- Other names: major duct excision or Hadfield's procedure

= Central duct excision =

Central duct excision is the surgical removal (excision) of all lactiferous duct under the nipple. The excision of a single duct is called microdochectomy, a mere incision of a mammary duct (without excision) is microdochotomy.

== Indication ==
Central duct excision is a standard treatment of in case there is nipple discharge which stems from multiple ducts or cannot be traced back to a single duct. It is also indicated if there is bloody nipple discharge in patients beyond childbearing age.

Duct excision may be indicated for the treatment of recurrent breast abscess and mastitis, and the total removal of all ducts from behind the nipple has been recommended to avoid further recurrence.
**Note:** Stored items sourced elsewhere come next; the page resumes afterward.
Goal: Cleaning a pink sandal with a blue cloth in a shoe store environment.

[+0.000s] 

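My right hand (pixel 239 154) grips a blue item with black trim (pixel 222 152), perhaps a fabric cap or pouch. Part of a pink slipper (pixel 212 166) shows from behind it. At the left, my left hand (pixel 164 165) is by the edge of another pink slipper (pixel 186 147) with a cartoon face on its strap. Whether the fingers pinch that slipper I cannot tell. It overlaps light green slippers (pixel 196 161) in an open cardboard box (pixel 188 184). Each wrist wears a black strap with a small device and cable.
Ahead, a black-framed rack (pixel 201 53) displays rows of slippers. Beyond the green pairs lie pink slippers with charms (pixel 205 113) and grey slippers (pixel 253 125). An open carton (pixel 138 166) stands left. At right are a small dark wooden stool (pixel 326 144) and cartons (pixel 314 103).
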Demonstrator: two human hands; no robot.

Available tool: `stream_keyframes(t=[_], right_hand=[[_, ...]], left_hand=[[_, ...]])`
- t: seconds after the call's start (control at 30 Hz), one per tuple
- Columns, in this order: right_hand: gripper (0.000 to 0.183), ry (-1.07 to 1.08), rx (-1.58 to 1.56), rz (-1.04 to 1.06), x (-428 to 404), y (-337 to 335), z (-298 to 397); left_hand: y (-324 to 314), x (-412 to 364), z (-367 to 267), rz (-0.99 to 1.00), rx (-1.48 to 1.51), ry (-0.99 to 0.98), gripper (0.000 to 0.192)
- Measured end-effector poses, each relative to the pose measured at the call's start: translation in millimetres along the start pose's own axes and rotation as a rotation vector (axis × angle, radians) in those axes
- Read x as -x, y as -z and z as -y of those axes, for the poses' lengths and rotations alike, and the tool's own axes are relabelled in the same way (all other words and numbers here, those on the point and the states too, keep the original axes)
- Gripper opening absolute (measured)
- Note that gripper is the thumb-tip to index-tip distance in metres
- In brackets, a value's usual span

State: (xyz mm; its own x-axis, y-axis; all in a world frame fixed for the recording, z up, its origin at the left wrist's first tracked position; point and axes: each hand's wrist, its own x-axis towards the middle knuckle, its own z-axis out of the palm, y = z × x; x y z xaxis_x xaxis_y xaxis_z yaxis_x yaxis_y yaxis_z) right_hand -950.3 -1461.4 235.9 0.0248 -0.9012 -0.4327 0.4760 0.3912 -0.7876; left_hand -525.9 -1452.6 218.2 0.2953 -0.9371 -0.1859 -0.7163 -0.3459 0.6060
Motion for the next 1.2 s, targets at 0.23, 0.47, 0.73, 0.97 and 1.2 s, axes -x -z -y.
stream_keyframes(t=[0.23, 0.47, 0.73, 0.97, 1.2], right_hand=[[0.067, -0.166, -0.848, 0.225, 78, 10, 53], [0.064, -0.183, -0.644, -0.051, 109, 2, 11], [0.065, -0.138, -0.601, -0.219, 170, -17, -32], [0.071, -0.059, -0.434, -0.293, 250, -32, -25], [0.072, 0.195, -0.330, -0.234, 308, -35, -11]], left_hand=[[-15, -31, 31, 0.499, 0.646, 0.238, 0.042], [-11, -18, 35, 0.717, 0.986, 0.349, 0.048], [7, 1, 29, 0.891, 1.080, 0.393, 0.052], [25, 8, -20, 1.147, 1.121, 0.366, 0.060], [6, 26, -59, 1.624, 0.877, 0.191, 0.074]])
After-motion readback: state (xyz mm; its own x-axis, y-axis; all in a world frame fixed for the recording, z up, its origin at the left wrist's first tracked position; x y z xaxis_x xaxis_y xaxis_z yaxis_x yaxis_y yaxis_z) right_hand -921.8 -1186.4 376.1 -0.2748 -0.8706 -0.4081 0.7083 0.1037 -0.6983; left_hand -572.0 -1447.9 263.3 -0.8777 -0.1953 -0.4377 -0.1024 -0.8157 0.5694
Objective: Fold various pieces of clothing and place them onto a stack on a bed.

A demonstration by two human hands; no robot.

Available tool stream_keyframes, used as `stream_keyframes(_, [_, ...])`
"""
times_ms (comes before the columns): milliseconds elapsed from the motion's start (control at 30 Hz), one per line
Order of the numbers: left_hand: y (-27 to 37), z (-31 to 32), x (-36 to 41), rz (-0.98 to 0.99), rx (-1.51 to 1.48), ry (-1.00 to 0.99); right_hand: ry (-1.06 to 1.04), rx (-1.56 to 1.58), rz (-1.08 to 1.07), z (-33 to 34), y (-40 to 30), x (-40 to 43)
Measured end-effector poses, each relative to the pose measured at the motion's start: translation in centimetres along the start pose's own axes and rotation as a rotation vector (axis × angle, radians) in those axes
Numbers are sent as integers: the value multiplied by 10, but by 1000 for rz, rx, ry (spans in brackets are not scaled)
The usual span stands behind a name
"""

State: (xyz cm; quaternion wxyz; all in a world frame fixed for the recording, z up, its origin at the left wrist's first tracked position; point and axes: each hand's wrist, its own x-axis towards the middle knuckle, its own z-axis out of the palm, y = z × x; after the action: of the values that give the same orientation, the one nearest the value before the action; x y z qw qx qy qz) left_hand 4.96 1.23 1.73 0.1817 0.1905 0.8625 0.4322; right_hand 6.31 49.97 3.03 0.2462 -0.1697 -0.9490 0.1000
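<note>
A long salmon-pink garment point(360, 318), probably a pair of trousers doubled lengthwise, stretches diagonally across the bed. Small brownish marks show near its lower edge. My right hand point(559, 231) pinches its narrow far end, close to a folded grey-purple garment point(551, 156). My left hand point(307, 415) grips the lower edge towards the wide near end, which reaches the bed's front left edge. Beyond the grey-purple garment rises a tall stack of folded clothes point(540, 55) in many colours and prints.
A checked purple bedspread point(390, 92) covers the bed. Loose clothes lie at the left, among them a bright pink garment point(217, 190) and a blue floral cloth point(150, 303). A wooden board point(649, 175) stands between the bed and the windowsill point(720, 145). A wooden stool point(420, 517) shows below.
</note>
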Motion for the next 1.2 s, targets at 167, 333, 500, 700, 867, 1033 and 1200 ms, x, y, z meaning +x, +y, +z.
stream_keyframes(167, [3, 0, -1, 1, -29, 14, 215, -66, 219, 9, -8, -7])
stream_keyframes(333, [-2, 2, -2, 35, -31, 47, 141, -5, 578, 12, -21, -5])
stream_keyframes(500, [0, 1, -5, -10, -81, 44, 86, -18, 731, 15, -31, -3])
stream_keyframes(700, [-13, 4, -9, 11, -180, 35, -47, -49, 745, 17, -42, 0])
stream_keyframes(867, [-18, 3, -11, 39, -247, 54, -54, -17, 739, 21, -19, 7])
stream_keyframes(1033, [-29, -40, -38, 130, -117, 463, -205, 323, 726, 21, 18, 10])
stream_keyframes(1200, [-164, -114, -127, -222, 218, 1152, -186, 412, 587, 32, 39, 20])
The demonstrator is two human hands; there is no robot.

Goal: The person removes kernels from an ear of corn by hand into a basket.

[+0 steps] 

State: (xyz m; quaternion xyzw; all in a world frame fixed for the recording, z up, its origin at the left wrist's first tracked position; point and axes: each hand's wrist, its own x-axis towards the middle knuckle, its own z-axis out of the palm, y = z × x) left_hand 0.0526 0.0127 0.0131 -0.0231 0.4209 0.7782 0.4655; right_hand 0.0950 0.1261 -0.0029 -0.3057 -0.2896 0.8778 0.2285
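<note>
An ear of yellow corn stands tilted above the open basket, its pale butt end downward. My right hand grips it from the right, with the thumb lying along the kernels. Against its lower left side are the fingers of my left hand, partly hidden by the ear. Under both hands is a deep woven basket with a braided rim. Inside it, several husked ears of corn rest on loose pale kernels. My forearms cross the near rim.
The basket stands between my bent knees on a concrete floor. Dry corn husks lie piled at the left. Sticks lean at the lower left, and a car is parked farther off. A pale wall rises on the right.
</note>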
In particular if the patient wishes to preserve breastfeeding ability, the condition of the mammary duct system is investigated by means of galactography (ductography) or ductoscopy in order to determine whether the excision of a single duct (microdochectomy) would be sufficient.

Pre-operatively, also breast ultrasound and mammogram are performed to rule out other abnormalities of the breast.

== Procedure ==
A circumareolar cut (following the circular line of the areola) is made, the ducts are divided from the underside of the nipple, and the surrounding breast tissue is removed to a depth of 2–3 cm behind the nipple-areola complex.

== Complications ==
Possible complications of the procedure include nipple tip necrosis, in which case further surgery may become necessary to recreate the nipple. A further complication is altered sensation, shape, size and color of the nipple, including nipple inversion. Furthermore, infection or hematoma may occur. These risks are higher than they are for the microdochectomy procedure.

After all or most ducts are excised, breastfeeding is no longer possible.